Garrett, who now lives in Portland, Ore., is making the mixture up batch-by-batch. He is too particular about how the vegetables are roasted in the sauce to just pass the recipe on to someone else.
"I'm producing the sauce myself because there's so much that goes into it. You need that perfect caramelzation, especially on the onions, to get the sauce just right," he said, adding that the concoction took him two years to develop. "As chefs, food is never as perfect as we want it to be."
During those two years, Garrett made batch after batch, looking for not only the ideal flavor profile, but also how to keep the recipe constant so the sauce could be replicated for sale. The secret? "Dried chilies," he said, "It gives the consistent heat level."
Around the time he had perfected the sauce, a friend was setting up a meet-and-greet for vendors to present products to the buyers at Williams-Sonoma. Garrett was ready to showcase his creation, hand-poured into glass bottles bearing the old-fashioned label he designed.
"They tasted it and loved it. They contacted us about three weeks later and said, 'We want to put it in stores,'" Garrett said. "It was a trip to get that phone call."
Garrett said it is the first of many sauces he hopes to release under his brand name, NW Elixirs. From more hot sauces (hence calling the first #1), to dessert sauces, salad dressings and marinades, the sky is the limit for this foodie. But he will always have a special place for the city that inspired his passion for all things culinary.
Garrett grew up on a fruit farm in Glen Ellen, the son of Dennis Garrett and Linda K. Nelson, which is where his love of food first found its footing.
"I learned really early that farm fresh food was the only way to go," he said.
After attending Dunbar Elementary and Altimira Middle School, Garrett was one of the first students in the pilot program for Culinary Arts education at Sonoma Valley High School, led by Brigitta Crews.
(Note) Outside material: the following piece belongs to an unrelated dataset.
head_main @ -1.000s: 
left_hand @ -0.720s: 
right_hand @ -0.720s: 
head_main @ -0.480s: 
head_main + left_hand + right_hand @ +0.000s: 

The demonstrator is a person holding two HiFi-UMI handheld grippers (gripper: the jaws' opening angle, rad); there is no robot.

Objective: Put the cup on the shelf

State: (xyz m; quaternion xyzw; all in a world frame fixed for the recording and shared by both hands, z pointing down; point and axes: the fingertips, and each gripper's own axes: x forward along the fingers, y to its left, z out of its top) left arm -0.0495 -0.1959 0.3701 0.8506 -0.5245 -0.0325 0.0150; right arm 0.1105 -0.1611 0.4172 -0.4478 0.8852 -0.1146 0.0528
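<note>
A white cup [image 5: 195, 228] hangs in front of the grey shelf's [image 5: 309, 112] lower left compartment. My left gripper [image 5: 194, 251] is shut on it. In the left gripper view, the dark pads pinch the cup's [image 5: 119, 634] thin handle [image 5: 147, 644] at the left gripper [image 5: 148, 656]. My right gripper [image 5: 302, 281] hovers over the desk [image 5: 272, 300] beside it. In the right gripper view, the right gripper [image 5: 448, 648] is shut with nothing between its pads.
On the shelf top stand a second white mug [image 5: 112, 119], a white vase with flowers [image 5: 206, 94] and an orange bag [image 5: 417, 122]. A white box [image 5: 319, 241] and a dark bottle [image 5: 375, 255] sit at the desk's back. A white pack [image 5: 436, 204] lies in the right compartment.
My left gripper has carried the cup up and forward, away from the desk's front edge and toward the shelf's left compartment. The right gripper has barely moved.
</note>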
"She really taught me how good food could be," he said.
While going to school, Garrett honed his culinary prowess slinging sandwiches at the Sonoma Cheese Factory and washing dishes at Marco Dana's in Kenwood. When he turned 18, he hung up his kitchen whites for some Army greens.
Working on tanks, he was stationed in Germany but assisted on missions in Bosnia and Kosovo. It was a normal day of training in September when terrorists hijacked four commercial airplanes, committing the worst act of domestic terrorism in U.S. history, drastically changing the armed services.
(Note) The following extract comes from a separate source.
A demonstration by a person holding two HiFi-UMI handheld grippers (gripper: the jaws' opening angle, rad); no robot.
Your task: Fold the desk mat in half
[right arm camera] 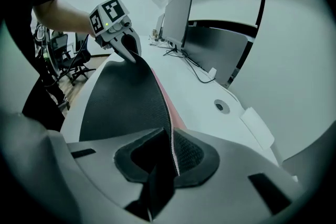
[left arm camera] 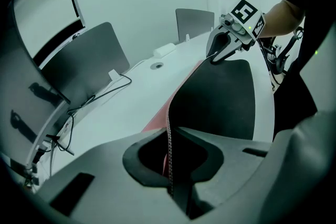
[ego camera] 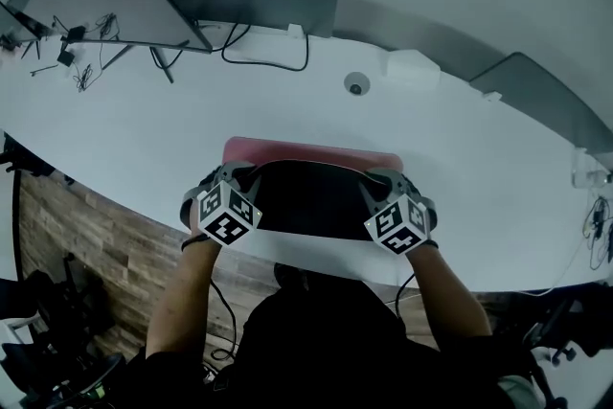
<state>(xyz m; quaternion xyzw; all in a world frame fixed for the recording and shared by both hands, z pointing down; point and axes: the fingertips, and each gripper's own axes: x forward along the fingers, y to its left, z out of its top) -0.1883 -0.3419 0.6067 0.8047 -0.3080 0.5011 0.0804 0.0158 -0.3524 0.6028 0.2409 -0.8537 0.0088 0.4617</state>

"We went from a peace keeping mission in the Balkans to getting ready for war," Garrett said, adding that he never served in the Middle East. "I did not make it to the desert."
After three years of service, Garrett was ready to get back to life in the kitchen. He took a job working in the kitchen at Viansa Winery while he attended culinary school at Santa Rosa Junior College.
But he cut off his education early when he got the chance of a lifetime, to work with James Beard- award winner Yoshinori Kojima at his Rohnert Park restaurant, Latitude Grill.
Garrett then moved into another star-studded restaurant when he took a job as kitchen manager in Russell Ramsey's Chophouse, one of celebrity chef Guy Fieri's Santa Rosa restaurants.
"He (Fieri) was the one that taught me if you want to be successful, you need to take risks," he said.
After a short stint in San Francisco, Garrett decided to explore the Pacific Northwest and was drawn to the food scene in Portland. He found work in James Beard nominee Chris Israel's kitchen at 23Hoyt and had stints at Mother's Bistro, Mama Mia and Café Nell before he launched his own High Heat Catering in March. In addition to doing special events, Garrett leads tours of farms and meat purveyors, teaching small groups how to select the best ingredients before taking them back to his commercial kitchen to cook.
While his new business keeps him busy, Garrett is putting his heart into hot sauce, which will be available for purchase beginning in September. While visiting Sonoma last weekend, he made a stop by the Index-Tribune to drop off a sample and this reporter can report "NW Elixir Hott Sauce #1" offers a lot of spice with enough heat to make a statement, without burning off your entire tongue.
When asked if there are any food stops he makes a point of visiting while he's in town, Garrett said, "It doesn't feel like a full visit home if I don't stop for pizza at Mary's."